入不二基義『ウィトゲンシュタイン』(2)

charis2006-06-13

[読書] 入不二基義ウィトゲンシュタイン』(NHK出版、5月30日刊)


(写真はウィト氏。入不二氏の愛猫キド氏と「家族的類似性」ありという説あり。ところでこの写真の背景は何でしょう? まさか彼の授業の板書では。どなたかご存知ですか?)


青色本』を中心とした中期ウィトゲンシュタインの哲学は、興味深いテーマではあるが、やや専門的なので、ここでは『哲学探究』を中心とする後期哲学の部分、本書の第3章を紹介する。「言語の規則」と「感覚日記」が主要論点。「言語」とは、文法や、その他さまざまな規則に従う記号体系であるが、そもそも「規則に従う」とはどのようなことなのか。問題はここから始まる。


たとえば、小学校でよくある算数の虫食い算を考えてみよう。「2,4,6,(?),10,12,・・・」という問題に、「8」と書けば○をもらえる。だが、ある生徒が「7」と書いて×をもらった。その生徒は先生に抗議する。「7も正しい答えです」。先生「規則に従ってないじゃないか」。生徒「いいえ従っています。2,4,6,7,10,12,2,4,6,7,10,12,2,4,6,7,10,12,・・・という規則です」。たぶん先生は○をくれないだろう。もし「7」を認めるならば、空欄にどんな数字を入れても正解になるからだ。この生徒のように並べれば、どれも立派な「規則」として通用する。


ここには、「規則に従う」ということと、「さまざまな規則がある」という事実との間にある、重要な哲学的問題が示されている。

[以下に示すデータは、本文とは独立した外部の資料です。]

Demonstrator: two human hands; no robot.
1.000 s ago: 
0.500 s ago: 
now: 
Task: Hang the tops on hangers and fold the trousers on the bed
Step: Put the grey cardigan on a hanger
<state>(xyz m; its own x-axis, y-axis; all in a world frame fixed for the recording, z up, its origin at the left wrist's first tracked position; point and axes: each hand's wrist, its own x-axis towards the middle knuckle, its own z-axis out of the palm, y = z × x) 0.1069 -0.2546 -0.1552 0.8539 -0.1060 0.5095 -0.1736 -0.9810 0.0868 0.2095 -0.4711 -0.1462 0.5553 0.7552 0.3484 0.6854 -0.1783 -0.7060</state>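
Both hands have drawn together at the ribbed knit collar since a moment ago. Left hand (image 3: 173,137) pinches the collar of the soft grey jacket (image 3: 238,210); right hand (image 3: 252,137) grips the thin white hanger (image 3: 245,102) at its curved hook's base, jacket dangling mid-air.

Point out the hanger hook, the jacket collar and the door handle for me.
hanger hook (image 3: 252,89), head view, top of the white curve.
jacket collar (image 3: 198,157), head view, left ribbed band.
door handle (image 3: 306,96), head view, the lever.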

我々は普通、「さまざまな規則がある」から、「規則に従う」ということが何であるかを理解できると考えている。しかし実際は逆なのだ。我々は「規則に従う」ということを先に理解しているからこそ、「さまざまな規則がある」ことを理解できる。上の虫食い算の例は、まさにそのことを示している。入不二氏は、我々が「規則に従う」ことを「原事実」と呼び、それは「さまざまな規則がある」という「事実」に先立つと言う(p99f)。『哲学探究』§242は、規則についての我々の通常の「見方を変更する」、決定的な箇所なのだ。


規則をこのように捉えることは、言語と「私」についての重要な洞察をもたらす。それが「感覚日記」論である。ウィトゲンシュタインは、私だけに理解できる「私的言語」はあるだろうかと問う。たとえば、ある感覚を感じたときに、それを「E」という記号で呼ぶことに決める。この取り決めは私しか知らない。そして、次にまたその感覚を感じたら、「今日、Eを感じた」と日記に記す。すると、その感覚と記号「E」との結合は、私だけの「規則」だから、「われわれの言語」の「規則に従わない」、「私だけの言語」が成立したように見える。

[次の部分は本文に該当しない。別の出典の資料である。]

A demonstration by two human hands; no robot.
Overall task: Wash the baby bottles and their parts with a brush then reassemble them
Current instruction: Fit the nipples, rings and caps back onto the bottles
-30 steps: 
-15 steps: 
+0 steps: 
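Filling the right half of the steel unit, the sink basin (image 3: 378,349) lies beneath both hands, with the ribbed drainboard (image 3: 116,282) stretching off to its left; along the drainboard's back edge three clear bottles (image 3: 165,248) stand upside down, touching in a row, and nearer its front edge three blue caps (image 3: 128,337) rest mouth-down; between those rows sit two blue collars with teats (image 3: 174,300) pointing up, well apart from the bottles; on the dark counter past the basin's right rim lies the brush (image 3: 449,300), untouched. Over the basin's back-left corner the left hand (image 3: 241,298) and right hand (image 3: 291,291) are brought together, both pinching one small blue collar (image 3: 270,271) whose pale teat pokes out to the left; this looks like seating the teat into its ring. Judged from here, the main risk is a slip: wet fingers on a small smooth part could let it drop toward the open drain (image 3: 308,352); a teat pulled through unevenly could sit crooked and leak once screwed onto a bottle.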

ウィトゲンシュタインは、『探究』§258で、感覚と「E」との結合について、「正しい結合」を「そうでない結合」から区別する「基準がない」とだけ述べて、感覚日記について否定的に捉えているように見える。さて、問題はここから先である。多くの解釈者は、この箇所を、ウィトゲンシュタインは「私的言語」を否定したと受け取った。が、入不二氏は、感覚日記はそもそも「私的言語」ではないから、これは「私的言語」の否定ではないと解釈する(p109)。その理由は、「規則に従う」ことの根源性である。「感覚日記」はすでに「感覚」という「われわれの言語」で語られており、記号「E」は「感覚」に付けられた名前である。だからすでに、「感覚E」は「われわれの言語」の「規則に従って」おり、「私的言語」ではない。ちょうど、虫食い算で「7」を入れた場合、先生は「規則に従っていない」と言ったが、生徒の「規則に従っている」という発言が正しかったように、どんな感覚を「E」と呼ぼうと、「E」が「感覚の名前である」以上、それは明らかに「われわれの言語の規則に従っている」のであり、「われわれの言語(言語ゲーム)の圏内にある」(p112)。

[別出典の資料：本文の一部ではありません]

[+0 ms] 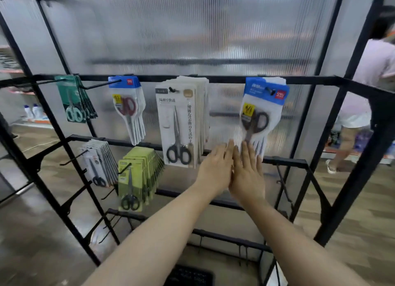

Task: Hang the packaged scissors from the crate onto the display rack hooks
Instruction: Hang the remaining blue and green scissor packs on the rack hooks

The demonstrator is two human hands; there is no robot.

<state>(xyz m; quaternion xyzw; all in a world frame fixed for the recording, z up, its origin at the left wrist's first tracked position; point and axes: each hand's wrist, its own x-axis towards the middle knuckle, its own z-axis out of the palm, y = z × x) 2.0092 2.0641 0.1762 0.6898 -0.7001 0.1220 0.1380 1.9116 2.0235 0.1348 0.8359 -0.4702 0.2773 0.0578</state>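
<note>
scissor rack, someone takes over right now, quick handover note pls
Left hand: open, flat, empty, beside the right.
Right hand: open, fingertips at the bottom of the blue-header scissor packs on the top-right hook.
Hung already: green packs, red-handled packs, white packs on the top bar; grey packs and lime packs on the bar below.
Left: several hooks lower down are bare. Only a dark edge at bottom centre may be the crate; check it.

A person in a pale shirt (376, 65) stands at three o'clock; white bottles (34, 111) sit on a shelf at nine o'clock.
</note>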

もし仮に、「われわれの言語」に回収されることをどこまでも拒もうとすれば、まったく無意味な発音をするか、何も言わないか、どちらかになる。とはいえウィトゲンシュタインの感覚日記論は、「私的言語の不可能性」を断定したものでもない。「私的言語」という言葉はすでに「われわれの言語」の内部にあるから、それは、「われわれの言語」の外部にある何かを指示することはできない。逆に、もし仮に「私的言語」が「われわれの言語」の外部に存在するならば、それについて「われわれの言語」で語ることもできない。いずれにせよ、「われわれの言語」によっては、「私的言語」の「可能性も不可能性もともに語ることができない」(p116)。このようにして、「私」あるいは「私的なもの」は、言語ゲームにおいて、けっして「ぴたりと言い当てられることがないままに、・・・言語ゲームに潜行伴走し続ける」(p118f)というのが、入不二氏の結論。